_WHAT THIS TASK INVOLVES_: Return, word for word, the lines of the listing below from the one with "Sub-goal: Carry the" through the one with "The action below", and no other lines.

=== Begin Enclosure ===

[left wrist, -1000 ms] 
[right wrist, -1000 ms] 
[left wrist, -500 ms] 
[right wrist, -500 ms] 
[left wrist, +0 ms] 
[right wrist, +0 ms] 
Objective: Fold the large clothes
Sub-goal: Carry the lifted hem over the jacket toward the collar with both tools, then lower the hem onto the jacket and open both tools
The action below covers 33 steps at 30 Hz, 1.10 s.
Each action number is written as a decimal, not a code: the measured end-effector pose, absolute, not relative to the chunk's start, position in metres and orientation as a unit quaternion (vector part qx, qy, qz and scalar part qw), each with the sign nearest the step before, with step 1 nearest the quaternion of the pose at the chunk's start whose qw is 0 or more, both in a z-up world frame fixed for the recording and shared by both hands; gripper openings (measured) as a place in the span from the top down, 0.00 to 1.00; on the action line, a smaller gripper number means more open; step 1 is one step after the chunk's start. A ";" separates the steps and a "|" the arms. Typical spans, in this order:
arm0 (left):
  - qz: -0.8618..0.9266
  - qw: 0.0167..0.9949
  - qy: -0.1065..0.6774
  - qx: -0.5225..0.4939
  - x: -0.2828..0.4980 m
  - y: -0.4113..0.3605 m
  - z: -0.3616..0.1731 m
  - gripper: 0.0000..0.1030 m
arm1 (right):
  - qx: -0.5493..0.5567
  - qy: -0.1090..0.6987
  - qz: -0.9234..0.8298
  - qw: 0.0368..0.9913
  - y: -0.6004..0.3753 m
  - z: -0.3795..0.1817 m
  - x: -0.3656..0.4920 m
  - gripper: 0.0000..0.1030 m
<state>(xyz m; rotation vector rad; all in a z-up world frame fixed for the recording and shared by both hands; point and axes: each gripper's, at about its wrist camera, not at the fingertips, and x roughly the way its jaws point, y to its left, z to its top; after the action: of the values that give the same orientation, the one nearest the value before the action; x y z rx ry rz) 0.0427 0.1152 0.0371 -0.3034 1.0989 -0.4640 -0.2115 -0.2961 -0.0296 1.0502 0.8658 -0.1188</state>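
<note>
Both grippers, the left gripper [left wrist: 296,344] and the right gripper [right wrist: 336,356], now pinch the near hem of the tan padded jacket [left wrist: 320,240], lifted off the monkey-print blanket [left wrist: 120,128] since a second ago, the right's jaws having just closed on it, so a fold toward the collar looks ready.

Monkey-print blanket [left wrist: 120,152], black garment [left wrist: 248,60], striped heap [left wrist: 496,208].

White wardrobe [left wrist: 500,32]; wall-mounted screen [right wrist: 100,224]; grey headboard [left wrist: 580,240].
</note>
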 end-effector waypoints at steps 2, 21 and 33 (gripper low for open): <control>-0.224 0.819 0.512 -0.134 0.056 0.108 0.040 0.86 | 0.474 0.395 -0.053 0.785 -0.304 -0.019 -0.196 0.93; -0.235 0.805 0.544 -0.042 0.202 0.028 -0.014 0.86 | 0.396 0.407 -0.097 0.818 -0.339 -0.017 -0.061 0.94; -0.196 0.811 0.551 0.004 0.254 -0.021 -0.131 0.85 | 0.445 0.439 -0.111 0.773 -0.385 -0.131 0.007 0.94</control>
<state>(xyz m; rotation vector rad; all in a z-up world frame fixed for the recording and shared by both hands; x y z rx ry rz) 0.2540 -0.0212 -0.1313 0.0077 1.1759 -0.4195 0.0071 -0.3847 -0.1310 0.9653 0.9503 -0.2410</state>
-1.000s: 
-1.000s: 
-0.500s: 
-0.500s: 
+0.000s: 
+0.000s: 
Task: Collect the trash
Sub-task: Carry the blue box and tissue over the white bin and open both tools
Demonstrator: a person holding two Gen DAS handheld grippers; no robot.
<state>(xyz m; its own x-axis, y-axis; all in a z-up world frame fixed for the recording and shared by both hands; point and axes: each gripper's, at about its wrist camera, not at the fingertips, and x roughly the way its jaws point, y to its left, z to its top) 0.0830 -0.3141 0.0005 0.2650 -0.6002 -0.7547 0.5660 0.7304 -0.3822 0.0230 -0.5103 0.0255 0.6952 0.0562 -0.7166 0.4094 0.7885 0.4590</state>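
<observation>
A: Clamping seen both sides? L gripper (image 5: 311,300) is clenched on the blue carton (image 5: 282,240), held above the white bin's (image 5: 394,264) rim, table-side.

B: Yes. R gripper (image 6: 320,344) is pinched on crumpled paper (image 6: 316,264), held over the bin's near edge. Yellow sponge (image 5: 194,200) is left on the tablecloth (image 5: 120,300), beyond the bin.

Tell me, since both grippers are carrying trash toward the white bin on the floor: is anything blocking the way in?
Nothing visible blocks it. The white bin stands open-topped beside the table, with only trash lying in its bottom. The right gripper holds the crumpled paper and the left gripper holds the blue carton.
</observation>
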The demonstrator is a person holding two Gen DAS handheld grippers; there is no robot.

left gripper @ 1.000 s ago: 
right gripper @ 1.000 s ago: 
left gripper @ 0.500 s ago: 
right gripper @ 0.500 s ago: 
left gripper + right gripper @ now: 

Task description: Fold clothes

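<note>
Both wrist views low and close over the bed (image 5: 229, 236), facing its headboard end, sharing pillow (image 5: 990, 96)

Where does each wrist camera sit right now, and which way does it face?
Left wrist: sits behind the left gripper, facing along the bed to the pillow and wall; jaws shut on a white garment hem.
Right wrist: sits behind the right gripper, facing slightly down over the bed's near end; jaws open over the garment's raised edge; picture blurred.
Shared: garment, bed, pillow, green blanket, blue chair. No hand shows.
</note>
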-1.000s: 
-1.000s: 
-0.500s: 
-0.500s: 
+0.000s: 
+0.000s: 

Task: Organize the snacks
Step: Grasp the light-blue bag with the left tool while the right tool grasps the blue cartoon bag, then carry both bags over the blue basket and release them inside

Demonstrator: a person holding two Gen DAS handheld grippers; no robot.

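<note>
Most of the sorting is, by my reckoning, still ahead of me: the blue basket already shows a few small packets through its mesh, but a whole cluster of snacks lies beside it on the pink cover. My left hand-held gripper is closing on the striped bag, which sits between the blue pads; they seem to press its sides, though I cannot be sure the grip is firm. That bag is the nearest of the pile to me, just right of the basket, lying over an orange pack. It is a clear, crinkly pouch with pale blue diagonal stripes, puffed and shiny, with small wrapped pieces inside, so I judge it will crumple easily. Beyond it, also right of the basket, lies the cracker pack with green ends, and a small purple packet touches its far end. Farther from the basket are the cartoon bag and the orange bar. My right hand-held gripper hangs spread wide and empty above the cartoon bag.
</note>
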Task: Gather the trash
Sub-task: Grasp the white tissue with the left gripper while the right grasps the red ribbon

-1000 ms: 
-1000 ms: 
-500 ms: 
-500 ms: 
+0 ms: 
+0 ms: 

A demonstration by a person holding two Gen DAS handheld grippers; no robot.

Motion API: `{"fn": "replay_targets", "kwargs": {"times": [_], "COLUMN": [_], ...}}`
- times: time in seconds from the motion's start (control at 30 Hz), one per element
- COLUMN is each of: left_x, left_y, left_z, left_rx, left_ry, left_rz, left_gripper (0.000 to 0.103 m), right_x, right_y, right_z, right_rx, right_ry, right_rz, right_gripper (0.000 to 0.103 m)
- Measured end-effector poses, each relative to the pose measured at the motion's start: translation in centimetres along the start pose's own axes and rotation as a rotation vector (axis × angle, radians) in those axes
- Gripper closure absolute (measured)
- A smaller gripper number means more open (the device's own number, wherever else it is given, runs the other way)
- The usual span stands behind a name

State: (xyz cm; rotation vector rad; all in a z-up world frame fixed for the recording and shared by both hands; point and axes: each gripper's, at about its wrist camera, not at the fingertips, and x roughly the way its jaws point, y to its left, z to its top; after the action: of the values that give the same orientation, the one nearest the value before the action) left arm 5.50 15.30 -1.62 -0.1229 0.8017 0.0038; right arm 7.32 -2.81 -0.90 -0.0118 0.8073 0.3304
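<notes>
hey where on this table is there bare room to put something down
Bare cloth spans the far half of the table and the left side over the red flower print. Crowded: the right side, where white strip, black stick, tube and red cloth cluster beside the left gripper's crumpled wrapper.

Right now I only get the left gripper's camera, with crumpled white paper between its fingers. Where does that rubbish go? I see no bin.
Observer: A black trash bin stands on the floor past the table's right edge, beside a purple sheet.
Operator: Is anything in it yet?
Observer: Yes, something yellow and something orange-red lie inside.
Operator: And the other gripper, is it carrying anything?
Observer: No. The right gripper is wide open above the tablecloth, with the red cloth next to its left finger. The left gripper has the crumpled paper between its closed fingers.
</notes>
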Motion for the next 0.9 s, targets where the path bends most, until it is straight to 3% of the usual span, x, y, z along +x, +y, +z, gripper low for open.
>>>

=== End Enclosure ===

_EXERCISE RESULT_:
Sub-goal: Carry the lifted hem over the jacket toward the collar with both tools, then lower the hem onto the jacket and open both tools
The action below covers 33 steps at 30 Hz, 1.10 s.

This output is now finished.